Relief efforts for the South Sudanese refugees
“The war started with opposing politics and continuously rages because of religion” said Mike Ukuch, a refugee from South Sudan. Mike has lived his entire life running from enemies both political and religious and has lost many friends due to the war raging in Eastern Africa. The war in South Sudan started when the South Sudanese President, Salva Kiir, accused his Vice President, Reik Manchar, of attempting to overthrow the government. This political rift rippled throughout the whole country and caused political parties to point fingers and accuse each other of political sabotage. The anger festered, causing fighting to break out between two political parties: the Sudan People’s Liberation Movement (SPLM) and the Sudan People’s Liberation Movement in-opposition (SPLM-IO) which ignited the civil war the country is now trudging through.

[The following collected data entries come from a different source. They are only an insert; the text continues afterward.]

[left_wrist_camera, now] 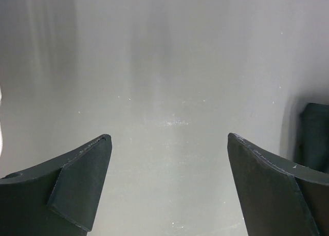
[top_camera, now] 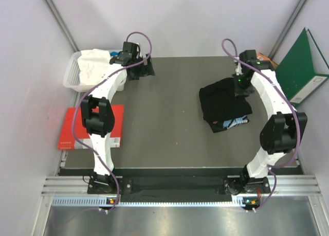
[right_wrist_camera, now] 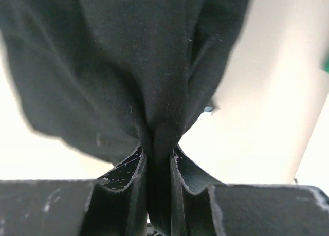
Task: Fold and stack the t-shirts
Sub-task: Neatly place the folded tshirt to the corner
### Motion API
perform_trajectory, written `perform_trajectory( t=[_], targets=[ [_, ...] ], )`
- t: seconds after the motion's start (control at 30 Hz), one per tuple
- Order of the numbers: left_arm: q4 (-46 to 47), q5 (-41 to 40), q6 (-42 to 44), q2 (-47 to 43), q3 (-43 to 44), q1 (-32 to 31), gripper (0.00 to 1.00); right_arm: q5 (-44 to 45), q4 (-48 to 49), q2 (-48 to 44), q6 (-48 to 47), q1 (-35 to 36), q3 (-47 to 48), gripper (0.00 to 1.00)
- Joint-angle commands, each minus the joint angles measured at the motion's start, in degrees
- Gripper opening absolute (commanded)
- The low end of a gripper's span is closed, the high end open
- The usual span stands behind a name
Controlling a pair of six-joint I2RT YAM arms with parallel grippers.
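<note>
While the right claw [right_wrist_camera: 158, 151] pinches a fold of the black t-shirt [right_wrist_camera: 118, 56], left claw [left_wrist_camera: 168, 137] spread wide, empty.

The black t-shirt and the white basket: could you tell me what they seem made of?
The black t-shirt looks like soft matte cloth, creasing where the right gripper pinches it. The white basket seems rigid plastic, judging by its thin pale walls.

Three cameras: one overhead, two on the wrists.
Your top view looks down from above and behind the arm bases [top_camera: 100, 184], at its bottom edge, covering the table [top_camera: 169, 138]. Your left wrist view faces a pale surface [left_wrist_camera: 169, 66] past the left gripper [left_wrist_camera: 167, 141]. Your right wrist view sits tight against the black t-shirt [right_wrist_camera: 128, 66]; that black t-shirt [top_camera: 223, 102] shows centre right from above.
</note>
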Motion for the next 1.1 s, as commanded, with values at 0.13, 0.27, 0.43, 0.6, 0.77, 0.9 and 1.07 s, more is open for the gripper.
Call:
perform_trajectory(
  t=[0.13,0.27,0.43,0.6,0.77,0.9,1.07],
  targets=[
    [2.0,2.4,-0.6,0.0,0.2,1.0,0.99,2.5,6.0,8.3,-0.7,-4.0,-3.9,0.1],
    [2.0,2.0,-0.3,-0.3,0.1,1.1,0.99,-1.0,7.3,13.1,-0.7,-3.8,-5.4,0.18],
    [1.8,1.9,-0.1,-0.4,0.0,1.1,0.99,9.8,3.4,15.6,3.6,-3.6,-2.7,0.82],
    [1.6,1.7,-0.1,-0.5,-0.4,1.1,0.99,11.4,5.0,4.6,5.3,-2.5,-0.3,1.0],
    [1.3,2.4,-0.5,0.4,-0.3,1.1,0.99,4.7,7.1,1.5,5.2,3.0,3.4,1.0],
    [1.3,3.4,-0.8,0.8,0.1,1.1,0.99,0.9,8.2,8.4,2.7,10.7,8.9,0.49],
    [0.8,3.2,-0.6,0.9,-0.2,1.1,0.99,-7.8,6.8,20.8,3.0,16.2,16.0,0.0]
  ],
)
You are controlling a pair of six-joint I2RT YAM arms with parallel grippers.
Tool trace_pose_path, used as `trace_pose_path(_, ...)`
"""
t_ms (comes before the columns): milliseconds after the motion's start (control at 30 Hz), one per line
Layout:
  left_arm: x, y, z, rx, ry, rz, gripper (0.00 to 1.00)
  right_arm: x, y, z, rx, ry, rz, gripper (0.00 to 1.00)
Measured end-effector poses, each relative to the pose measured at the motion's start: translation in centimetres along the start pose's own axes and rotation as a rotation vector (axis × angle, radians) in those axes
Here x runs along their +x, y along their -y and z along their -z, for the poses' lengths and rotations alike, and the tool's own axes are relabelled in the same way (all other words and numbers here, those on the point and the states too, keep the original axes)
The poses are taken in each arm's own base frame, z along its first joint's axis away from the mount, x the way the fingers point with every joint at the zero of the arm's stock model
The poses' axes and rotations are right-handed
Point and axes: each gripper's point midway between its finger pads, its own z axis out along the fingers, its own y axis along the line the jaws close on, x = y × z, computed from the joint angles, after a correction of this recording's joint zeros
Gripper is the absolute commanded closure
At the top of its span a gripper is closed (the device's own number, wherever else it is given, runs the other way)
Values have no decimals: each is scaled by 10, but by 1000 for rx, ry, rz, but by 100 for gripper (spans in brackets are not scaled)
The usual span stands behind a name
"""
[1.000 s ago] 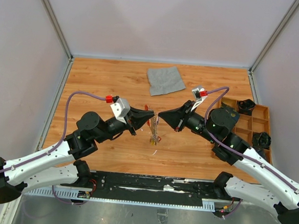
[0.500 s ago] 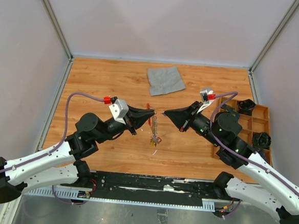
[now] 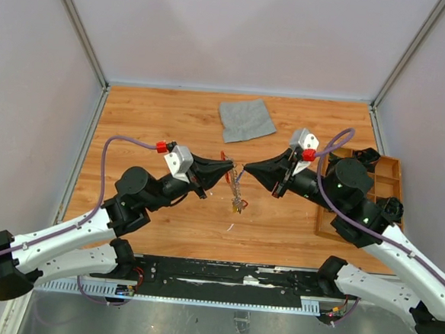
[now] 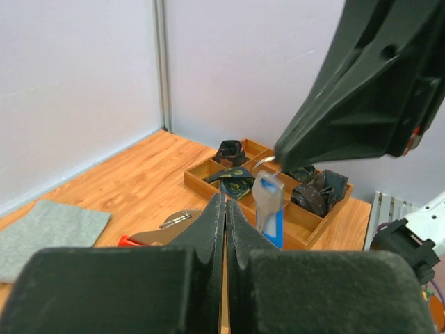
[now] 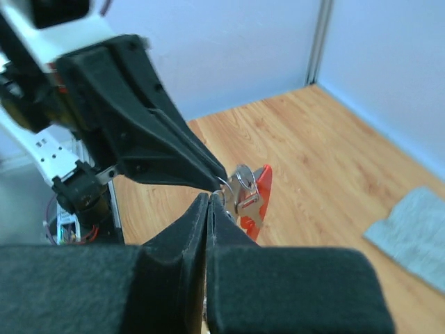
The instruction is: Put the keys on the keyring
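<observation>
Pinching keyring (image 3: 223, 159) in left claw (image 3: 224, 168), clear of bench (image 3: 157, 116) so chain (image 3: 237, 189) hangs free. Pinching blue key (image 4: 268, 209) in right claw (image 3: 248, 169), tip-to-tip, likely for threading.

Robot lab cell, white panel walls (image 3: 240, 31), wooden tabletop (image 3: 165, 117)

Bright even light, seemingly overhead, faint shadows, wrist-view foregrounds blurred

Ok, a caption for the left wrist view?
Left gripper shut on the red keyring; right gripper dangles a blue key by its ring before the compartment tray.
</observation>
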Motion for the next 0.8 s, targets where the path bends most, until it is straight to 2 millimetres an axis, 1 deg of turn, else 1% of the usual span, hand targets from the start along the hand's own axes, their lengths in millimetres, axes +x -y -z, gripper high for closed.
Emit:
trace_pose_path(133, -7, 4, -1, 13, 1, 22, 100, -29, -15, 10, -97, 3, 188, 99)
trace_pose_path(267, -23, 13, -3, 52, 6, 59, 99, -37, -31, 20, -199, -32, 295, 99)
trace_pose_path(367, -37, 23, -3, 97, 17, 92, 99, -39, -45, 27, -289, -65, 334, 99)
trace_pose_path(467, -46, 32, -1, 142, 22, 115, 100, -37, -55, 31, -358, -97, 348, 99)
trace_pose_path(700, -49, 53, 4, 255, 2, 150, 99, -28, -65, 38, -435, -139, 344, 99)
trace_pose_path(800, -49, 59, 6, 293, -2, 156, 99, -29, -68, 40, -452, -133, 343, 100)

“Yes, the war started out as political, but this was only an excuse for Muslims and Christians to start throwing stones,” said Ukuch, “I felt like there wasn’t anywhere safe in my country, I was being attacked on all sides.” It is estimated that over 400,000 people have been killed in the civil war which began in 2014. That is when Nicta Lubaale, General Secretary for the Organization of African Instituted Churches (OAIC) stepped in. Mr. Lubaale and his organization have been meeting with various African groups all over the continent in order to raise awareness of the war in South Sudan and offering assistance to the refugees.

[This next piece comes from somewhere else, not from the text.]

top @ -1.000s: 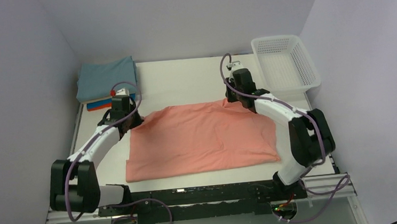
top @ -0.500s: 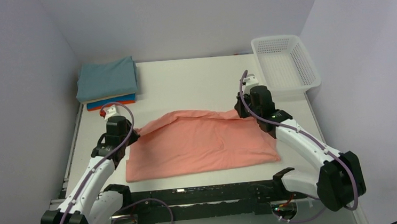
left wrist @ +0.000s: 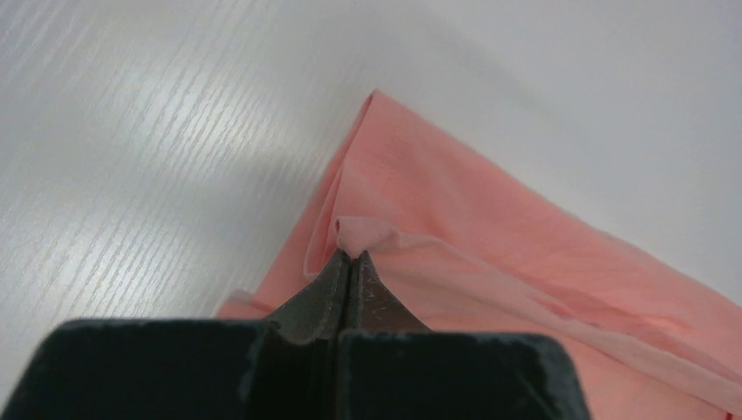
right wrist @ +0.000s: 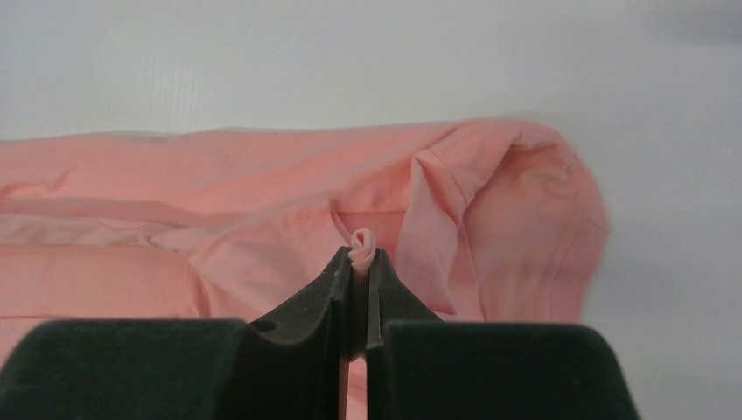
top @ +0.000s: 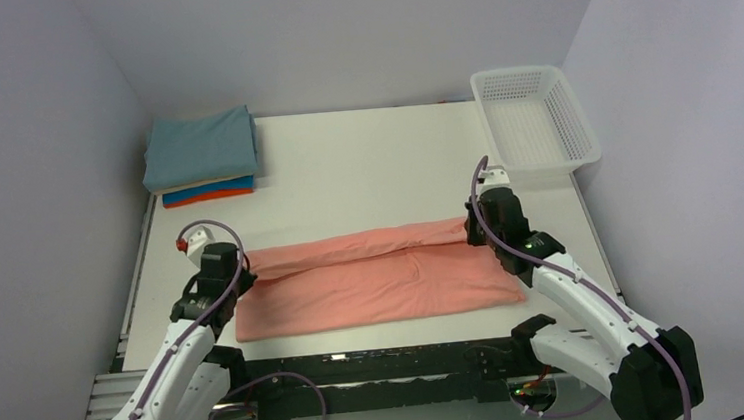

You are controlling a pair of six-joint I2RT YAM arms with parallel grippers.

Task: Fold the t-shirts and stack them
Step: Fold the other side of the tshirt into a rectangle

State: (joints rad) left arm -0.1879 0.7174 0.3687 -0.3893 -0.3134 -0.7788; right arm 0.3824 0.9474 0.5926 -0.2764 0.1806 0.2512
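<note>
The salmon-pink t-shirt (top: 374, 280) lies across the near half of the table, its far edge lifted and rolled toward me. My left gripper (top: 237, 266) is shut on the shirt's far left corner; in the left wrist view a pinch of pink cloth (left wrist: 354, 238) sits at the fingertips. My right gripper (top: 475, 230) is shut on the far right corner; a fold of cloth (right wrist: 360, 243) sticks out between its fingertips. A stack of folded t-shirts (top: 201, 155), teal on top with cream, blue and orange-red below, sits at the far left corner.
A white plastic mesh basket (top: 533, 117) stands at the far right corner. Bare table (top: 365, 170) stretches between the stack, the basket and the pink shirt. Walls close in on left, back and right.
Both grippers have pulled the shirt's far edge toward the near side, folding it over the lower half. The shirt now shows as a narrower band. Both arms have drawn back.
</note>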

Regarding his own organizations refugee effort, Lubaale said “We are working to support the needs of people who have come here for refuge. For instance, one local health facility needs mattresses. There are simply not enough. The facility is designed to help about 200 people a week, but it has been averaging 1,000.”
Chronic hunger has also been major concern in the region. Lubaale has consulted with the Presbyterian Hunger Program to look at ways to alleviate the problem.
“We continue to look at what we can do that hasn’t been done. There are pieces of land that refugees can use to begin growing food,” said Lubaale. “But it’s not just about food; it is also about people recovering their dignity. When they start tilling the land, it’s a process of recovering dignity, knowing that they are producing.”
Mr. Lubaale has spent a large majority of his time hosting forums for religious understanding and giving people the ability to share their concerns and hopes. He has also spent time attending such forums on a global scale, such as the G20 Interfaith Forum (IF20), held most recently in Argentina. Mr. Lubaale attends these forms because they discuss issues such as war and poverty. The forum’s intent is to find global solutions for these issues and present them to the Global 20, which is the annual meeting of the 20 most prosperous nations in the world
“We need people out there talking about us and what we are going through,” said Ukuch, refugee from South Sudan, “our problems are too big for us alone to solve which is why forums such as the G20 Interfaith forum are important. I greatly appreciate friends like Mr. Lubaale who attend these discussions to let the world know that we need help.”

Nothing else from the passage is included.